On se retrouve devant un carrousel de métal, comme autant de cellules de prison métaphoriques qui retiennent votre futur avatar. La voix féminine sexy vous ordonne de choisir, et vous faites alors défiler les usual suspects, une drôle de bande franchement entre la femme fatale du générique, le nerd habillé arc-en-ciel avec une coupe afro, la top model black qui sue la classe, le bouseux US massif avec une queue de cheval, l'obligatoire japonaise kawaii et son voisin de captivité, grand gaillard couvert de tatouages et probablement serial killer, j'en oublie et des meilleur(e)s.

On ne sait pas dans quoi on se lance, on choisit un peu au pif et hop, sur la ligne de départ de Garibaldi, la première piste, avec les adversaires. 4, 3, 2, 1 et c'est parti, boulet de canon, tout le monde qui fonce en même temps. On en profite pour essayer la caméra avec le stick droit et PAF, on file un pain qui laisse KO la fille qui essayait de doubler sur la droite. Le compteur d'énergie explose comme une attraction foraine et la musique hurle à nouveau comme au générique. Sous le coup de l'adrénaline, la réalité se distord autour de soi, on réalise qu'on a jamais joué à un truc pareil… On chute alors d'un bon 50 mètres de haut avant d'atterrir comme une fleur sur la poudreuse et la course se poursuit comme si tout cela était bien normal dans la vraie vie des champions de glisse.

La puissance bien exploitée de la PS2 se fait rapidement sentir : l'espace s'ouvre, la piste se divise, on touche du doigt la liberté de mouvement d'un vrai monde ouvert comme aucun jeu de ski n'en avait jamais proposé jusqu'à ce jour. On se sépare complètement du peloton en prenant un raccourci à peine visible, la descente est longue, passionnante, et après ce qui semble des heures on atteint la ligne d'arrivée. On est deuxième, on sait qu'on est amoureux.

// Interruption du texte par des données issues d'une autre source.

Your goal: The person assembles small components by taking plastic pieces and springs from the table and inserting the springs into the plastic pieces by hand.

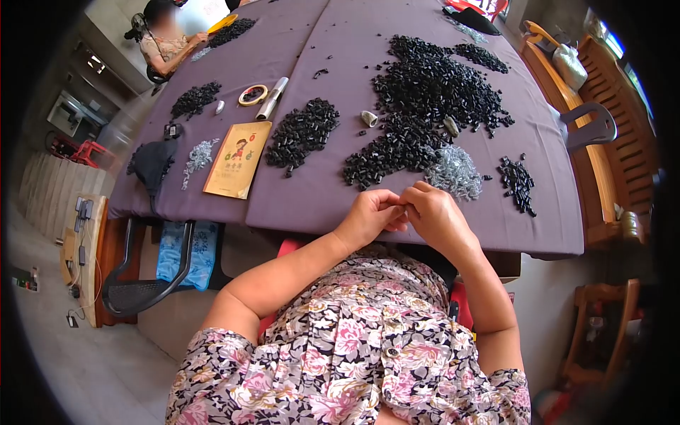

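Note:
My left hand (370, 218) and my right hand (438, 216) meet above the near edge of the cloth-covered table (304, 205). Both are closed, thumbs and fingertips pinched together; whatever they grip is too small or hidden to make out. Just beyond my right hand lies a heap of small clear plastic pieces (455, 174). A large pile of short black tubular pieces (432, 85) spreads behind it. To the right sits a smaller group of black pieces (517, 185), and left of my hands is another black pile (303, 134).
A yellow booklet (238, 161), a tape roll (253, 95) and a clear roll (272, 99) lie on the left. Beside them are a black cloth item (151, 166) and more clear pieces (200, 156). Another person (166, 46) sits at the far left. A dark chair (152, 287) stands lower left.

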`<state>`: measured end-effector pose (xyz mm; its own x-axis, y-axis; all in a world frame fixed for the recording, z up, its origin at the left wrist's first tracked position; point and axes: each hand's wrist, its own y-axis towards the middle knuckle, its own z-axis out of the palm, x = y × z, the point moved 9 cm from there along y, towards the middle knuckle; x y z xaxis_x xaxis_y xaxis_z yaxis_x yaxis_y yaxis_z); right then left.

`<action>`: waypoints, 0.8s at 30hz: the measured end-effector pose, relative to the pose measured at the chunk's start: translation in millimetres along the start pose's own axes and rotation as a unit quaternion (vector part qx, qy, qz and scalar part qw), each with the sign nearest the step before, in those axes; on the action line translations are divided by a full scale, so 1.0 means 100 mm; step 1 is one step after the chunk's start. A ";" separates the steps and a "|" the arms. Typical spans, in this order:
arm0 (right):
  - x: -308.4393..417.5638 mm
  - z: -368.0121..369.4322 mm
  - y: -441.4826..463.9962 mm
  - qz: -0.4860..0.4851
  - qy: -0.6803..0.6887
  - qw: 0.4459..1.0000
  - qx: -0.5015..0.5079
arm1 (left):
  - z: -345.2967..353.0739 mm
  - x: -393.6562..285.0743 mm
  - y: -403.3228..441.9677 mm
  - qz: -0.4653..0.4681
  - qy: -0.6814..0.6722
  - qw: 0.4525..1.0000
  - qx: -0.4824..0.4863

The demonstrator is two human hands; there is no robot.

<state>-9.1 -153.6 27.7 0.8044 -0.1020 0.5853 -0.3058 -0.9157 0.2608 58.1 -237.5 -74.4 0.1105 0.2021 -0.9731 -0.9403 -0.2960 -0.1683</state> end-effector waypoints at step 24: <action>0.06 0.10 -0.12 -0.051 -0.013 0.987 -0.154 | 0.02 0.06 -0.08 -0.087 -0.259 0.958 -0.081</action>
<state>4.8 -147.5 20.3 0.8509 -0.0294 0.5244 -0.3596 -0.7603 0.5410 65.7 -232.0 -78.1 0.0471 0.6860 -0.7261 -0.8549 -0.3483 -0.3845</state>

SSX Tricky est audacieux et inventif en quasiment chaque point de son gameplay. Chaque personnage a ses capacités propres qu'on améliore en finissant les courses mais la spécialisation n'est pas un avantage crucial, rien n'empêche de piocher l'un ou l'autre au gré de ses envies ou ses besoins. Le système de jeu encourage l'agressivité ou la technique (ou les deux tant qu'à faire) grâce à la jauge de "trick" dans laquelle on peut piocher à tout loisir pour accélérer… À condition de l'avoir auparavant remplie à grand renfort d'acrobaties aériennes, de kilomètres de grinds ou de coups de poings dans la tête de ses camarades de course. Camarades qui ont d'ailleurs chacun son caractère propre : il faut apprendre à connaître ses amis et ses ennemis sur le parcours et gérer ses accès de violence en fonction des personnages. Pro tip : les filles se détestent toutes, comme dans la vraie vie.

Les parcours, enfin, sont exceptionnels tant en termes d'inventivité que de construction. Après deux pistes "classiques" à travers les sapins vous dévalerez bientôt les pentes à travers une ville endormie, un parc d'attraction, une mine abandonnée au milieu des Appalaches, une autoroute de glace en Alaska et, last but not least, une montagne de glace sculptée en pleine fonte dans les eaux paradisiaques de Hawaii. Les passages secrets pullulent, le hors-piste est encouragé, rien ne va jamais en ligne droite et si on se retrouve coincé, une pression sur le bouton triangle téléporte automatiquement sur le droit chemin avec une pénalité de temps minuscule. Du fun, du fun, rien que du fun, surmultiplié encore par l'autre versant du jeu axé uniquement sur les combos d'acrobaties.

Les suites il y en a eu plein, elles amélioraient bien sûr l'aspect technique, proposaient de nouveaux riders et des parcours plus longs et mieux structurés, mais la bonne humeur générale manquait soudain à l'appel, le petit grain de folie avait cédé sa place à la cool attitude, le côté arcade facile à picorer mutait vers le jeu d'aventure où il fallait investir des heures. SSX s'est ainsi progressivement affadi avant de s'évaporer comme un flocon de neige au milieu de la période 360/PS3.

Quand je repense à SSX Tricky, je me rappelle la jaquette bof bof, un achat impulsif en occase pour occuper le week-end, la révélation à la première partie mais surtout la bande de potes en vacances chez moi que j'ai retrouvé un après-midi devant la télé : le jeu était resté dans la console, ils l'avaient découvert et passé toute la journée dessus.